*Assignment*:
Restate the entries word for word, omitting nothing.

*Dataset extract*:

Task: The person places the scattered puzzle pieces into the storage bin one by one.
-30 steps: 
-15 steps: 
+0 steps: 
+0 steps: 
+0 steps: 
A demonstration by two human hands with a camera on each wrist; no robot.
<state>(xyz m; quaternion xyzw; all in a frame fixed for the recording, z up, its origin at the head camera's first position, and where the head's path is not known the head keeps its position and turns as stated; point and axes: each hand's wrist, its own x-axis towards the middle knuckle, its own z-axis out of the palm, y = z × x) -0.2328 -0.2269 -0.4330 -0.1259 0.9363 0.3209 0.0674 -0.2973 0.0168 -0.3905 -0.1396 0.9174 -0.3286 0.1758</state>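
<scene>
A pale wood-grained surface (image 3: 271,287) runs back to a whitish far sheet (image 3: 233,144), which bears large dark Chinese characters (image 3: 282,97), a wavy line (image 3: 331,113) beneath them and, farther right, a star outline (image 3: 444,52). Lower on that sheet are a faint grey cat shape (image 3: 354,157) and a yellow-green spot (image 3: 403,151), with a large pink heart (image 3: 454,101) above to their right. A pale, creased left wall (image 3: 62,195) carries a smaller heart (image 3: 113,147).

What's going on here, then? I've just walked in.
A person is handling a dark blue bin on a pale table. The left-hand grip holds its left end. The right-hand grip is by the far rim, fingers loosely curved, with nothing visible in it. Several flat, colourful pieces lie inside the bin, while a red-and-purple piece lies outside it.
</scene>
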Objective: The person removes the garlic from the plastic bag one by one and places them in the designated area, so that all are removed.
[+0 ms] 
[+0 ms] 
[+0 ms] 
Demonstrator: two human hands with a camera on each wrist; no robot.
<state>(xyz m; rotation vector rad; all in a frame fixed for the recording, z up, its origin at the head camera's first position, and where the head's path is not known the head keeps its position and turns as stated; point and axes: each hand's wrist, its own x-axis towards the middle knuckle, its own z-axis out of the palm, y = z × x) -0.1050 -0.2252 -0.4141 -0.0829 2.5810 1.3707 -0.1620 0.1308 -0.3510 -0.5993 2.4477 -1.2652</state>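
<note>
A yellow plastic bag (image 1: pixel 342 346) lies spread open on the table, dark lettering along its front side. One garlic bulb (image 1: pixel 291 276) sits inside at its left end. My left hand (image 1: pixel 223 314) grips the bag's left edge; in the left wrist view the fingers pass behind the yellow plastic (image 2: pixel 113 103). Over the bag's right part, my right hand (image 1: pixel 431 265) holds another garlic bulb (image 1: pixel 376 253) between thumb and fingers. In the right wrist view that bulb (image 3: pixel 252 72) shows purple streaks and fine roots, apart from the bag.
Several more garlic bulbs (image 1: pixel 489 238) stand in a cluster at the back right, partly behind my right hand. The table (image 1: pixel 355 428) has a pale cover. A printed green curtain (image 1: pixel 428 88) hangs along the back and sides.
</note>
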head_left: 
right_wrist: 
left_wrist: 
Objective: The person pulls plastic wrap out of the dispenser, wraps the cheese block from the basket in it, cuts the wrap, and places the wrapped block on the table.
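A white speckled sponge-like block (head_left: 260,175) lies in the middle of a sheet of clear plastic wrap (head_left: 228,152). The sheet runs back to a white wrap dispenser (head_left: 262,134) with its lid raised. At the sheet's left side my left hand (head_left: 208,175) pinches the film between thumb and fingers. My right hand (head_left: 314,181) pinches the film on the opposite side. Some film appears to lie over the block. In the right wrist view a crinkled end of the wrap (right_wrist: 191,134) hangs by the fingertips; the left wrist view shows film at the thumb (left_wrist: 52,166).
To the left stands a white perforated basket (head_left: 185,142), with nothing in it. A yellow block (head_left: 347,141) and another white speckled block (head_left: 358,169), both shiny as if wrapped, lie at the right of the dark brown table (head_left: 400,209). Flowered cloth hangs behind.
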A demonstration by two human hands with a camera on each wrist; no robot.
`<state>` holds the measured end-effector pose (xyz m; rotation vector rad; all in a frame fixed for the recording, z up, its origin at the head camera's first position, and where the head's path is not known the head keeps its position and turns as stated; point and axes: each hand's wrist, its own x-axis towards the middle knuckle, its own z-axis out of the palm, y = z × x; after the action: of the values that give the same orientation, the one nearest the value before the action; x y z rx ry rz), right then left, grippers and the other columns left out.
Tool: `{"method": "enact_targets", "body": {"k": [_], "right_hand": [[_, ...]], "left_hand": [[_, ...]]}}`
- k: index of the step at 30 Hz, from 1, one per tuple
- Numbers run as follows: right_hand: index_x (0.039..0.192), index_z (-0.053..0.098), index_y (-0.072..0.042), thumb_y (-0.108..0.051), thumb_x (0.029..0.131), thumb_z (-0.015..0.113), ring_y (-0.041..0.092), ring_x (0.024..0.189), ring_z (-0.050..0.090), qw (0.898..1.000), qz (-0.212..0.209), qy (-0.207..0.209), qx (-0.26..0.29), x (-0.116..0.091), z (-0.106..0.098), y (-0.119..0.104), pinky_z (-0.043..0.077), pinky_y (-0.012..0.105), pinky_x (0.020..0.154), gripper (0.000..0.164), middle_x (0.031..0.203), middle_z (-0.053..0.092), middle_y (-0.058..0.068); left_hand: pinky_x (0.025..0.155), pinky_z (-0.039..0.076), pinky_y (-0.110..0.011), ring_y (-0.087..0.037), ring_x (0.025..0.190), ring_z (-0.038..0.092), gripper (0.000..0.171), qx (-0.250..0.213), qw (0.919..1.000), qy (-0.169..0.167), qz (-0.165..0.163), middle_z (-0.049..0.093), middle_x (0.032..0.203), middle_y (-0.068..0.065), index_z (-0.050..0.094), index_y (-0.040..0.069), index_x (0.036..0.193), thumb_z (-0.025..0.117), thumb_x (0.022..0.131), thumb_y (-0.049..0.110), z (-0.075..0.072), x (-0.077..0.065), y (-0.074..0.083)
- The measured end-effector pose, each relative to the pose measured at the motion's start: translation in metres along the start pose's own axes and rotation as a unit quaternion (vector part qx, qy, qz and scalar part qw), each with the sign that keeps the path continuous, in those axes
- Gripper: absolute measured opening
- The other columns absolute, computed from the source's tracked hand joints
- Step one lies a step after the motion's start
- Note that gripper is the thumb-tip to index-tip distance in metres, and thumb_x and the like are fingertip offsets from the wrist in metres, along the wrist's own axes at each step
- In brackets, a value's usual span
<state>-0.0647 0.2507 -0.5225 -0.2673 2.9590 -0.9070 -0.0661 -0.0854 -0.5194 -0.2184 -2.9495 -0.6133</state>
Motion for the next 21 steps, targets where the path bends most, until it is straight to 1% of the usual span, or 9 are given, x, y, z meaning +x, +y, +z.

*Response to this exercise*:
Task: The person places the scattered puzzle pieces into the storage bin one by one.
-30 steps: 
-15 steps: 
+0 steps: 
+0 steps: 
+0 steps: 
A demonstration by two human hands with a camera on each wrist; no robot.
<state>(xyz m; quaternion xyzw; all in a frame fixed for the recording, z up, its origin at the head camera's first position, and where the head's path is not known the head keeps its position and turns as stated; point and axes: each hand's wrist, its own x-axis towards the middle knuckle, its own z-axis out of the palm, y = z × x) -0.2328 -0.2269 -0.4330 -0.1259 0.9363 0.3209 0.0674 -0.2973 0.0168 -0.3905 -0.1396 0.9174 -0.3286 0.1758</state>
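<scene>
A pale wood-grained surface (image 3: 271,287) runs back to a whitish far sheet (image 3: 233,144), which bears large dark Chinese characters (image 3: 282,97), a wavy line (image 3: 331,113) beneath them and, farther right, a star outline (image 3: 444,52). Lower on that sheet are a faint grey cat shape (image 3: 354,157) and a yellow-green spot (image 3: 403,151), with a large pink heart (image 3: 454,101) above to their right. A pale, creased left wall (image 3: 62,195) carries a smaller heart (image 3: 113,147).

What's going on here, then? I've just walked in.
A person is handling a dark blue bin on a pale table. The left-hand grip holds its left end. The right-hand grip is by the far rim, fingers loosely curved, with nothing visible in it. Several flat, colourful pieces lie inside the bin, while a red-and-purple piece lies outside it.
</scene>
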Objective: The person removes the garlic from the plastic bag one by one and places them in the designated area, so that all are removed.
[+0 ms] 
[+0 ms] 
[+0 ms] 
Demonstrator: two human hands with a camera on each wrist; no robot.
<state>(xyz m; rotation vector rad; all in a frame fixed for the recording, z up, its origin at the head camera's first position, and where the head's path is not known the head keeps its position and turns as stated; point and axes: each hand's wrist, its own x-axis towards the middle knuckle, its own z-axis out of the palm, y = z × x) -0.1050 -0.2252 -0.4141 -0.0829 2.5810 1.3707 -0.1620 0.1308 -0.3510 -0.5993 2.4477 -1.2652</state>
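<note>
A yellow plastic bag (image 1: pixel 342 346) lies spread open on the table, dark lettering along its front side. One garlic bulb (image 1: pixel 291 276) sits inside at its left end. My left hand (image 1: pixel 223 314) grips the bag's left edge; in the left wrist view the fingers pass behind the yellow plastic (image 2: pixel 113 103). Over the bag's right part, my right hand (image 1: pixel 431 265) holds another garlic bulb (image 1: pixel 376 253) between thumb and fingers. In the right wrist view that bulb (image 3: pixel 252 72) shows purple streaks and fine roots, apart from the bag.
Several more garlic bulbs (image 1: pixel 489 238) stand in a cluster at the back right, partly behind my right hand. The table (image 1: pixel 355 428) has a pale cover. A printed green curtain (image 1: pixel 428 88) hangs along the back and sides.
</note>
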head_left: 
right_wrist: 
left_wrist: 
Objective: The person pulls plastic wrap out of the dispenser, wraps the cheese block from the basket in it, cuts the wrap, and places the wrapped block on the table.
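A white speckled sponge-like block (head_left: 260,175) lies in the middle of a sheet of clear plastic wrap (head_left: 228,152). The sheet runs back to a white wrap dispenser (head_left: 262,134) with its lid raised. At the sheet's left side my left hand (head_left: 208,175) pinches the film between thumb and fingers. My right hand (head_left: 314,181) pinches the film on the opposite side. Some film appears to lie over the block. In the right wrist view a crinkled end of the wrap (right_wrist: 191,134) hangs by the fingertips; the left wrist view shows film at the thumb (left_wrist: 52,166).
To the left stands a white perforated basket (head_left: 185,142), with nothing in it. A yellow block (head_left: 347,141) and another white speckled block (head_left: 358,169), both shiny as if wrapped, lie at the right of the dark brown table (head_left: 400,209). Flowered cloth hangs behind.
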A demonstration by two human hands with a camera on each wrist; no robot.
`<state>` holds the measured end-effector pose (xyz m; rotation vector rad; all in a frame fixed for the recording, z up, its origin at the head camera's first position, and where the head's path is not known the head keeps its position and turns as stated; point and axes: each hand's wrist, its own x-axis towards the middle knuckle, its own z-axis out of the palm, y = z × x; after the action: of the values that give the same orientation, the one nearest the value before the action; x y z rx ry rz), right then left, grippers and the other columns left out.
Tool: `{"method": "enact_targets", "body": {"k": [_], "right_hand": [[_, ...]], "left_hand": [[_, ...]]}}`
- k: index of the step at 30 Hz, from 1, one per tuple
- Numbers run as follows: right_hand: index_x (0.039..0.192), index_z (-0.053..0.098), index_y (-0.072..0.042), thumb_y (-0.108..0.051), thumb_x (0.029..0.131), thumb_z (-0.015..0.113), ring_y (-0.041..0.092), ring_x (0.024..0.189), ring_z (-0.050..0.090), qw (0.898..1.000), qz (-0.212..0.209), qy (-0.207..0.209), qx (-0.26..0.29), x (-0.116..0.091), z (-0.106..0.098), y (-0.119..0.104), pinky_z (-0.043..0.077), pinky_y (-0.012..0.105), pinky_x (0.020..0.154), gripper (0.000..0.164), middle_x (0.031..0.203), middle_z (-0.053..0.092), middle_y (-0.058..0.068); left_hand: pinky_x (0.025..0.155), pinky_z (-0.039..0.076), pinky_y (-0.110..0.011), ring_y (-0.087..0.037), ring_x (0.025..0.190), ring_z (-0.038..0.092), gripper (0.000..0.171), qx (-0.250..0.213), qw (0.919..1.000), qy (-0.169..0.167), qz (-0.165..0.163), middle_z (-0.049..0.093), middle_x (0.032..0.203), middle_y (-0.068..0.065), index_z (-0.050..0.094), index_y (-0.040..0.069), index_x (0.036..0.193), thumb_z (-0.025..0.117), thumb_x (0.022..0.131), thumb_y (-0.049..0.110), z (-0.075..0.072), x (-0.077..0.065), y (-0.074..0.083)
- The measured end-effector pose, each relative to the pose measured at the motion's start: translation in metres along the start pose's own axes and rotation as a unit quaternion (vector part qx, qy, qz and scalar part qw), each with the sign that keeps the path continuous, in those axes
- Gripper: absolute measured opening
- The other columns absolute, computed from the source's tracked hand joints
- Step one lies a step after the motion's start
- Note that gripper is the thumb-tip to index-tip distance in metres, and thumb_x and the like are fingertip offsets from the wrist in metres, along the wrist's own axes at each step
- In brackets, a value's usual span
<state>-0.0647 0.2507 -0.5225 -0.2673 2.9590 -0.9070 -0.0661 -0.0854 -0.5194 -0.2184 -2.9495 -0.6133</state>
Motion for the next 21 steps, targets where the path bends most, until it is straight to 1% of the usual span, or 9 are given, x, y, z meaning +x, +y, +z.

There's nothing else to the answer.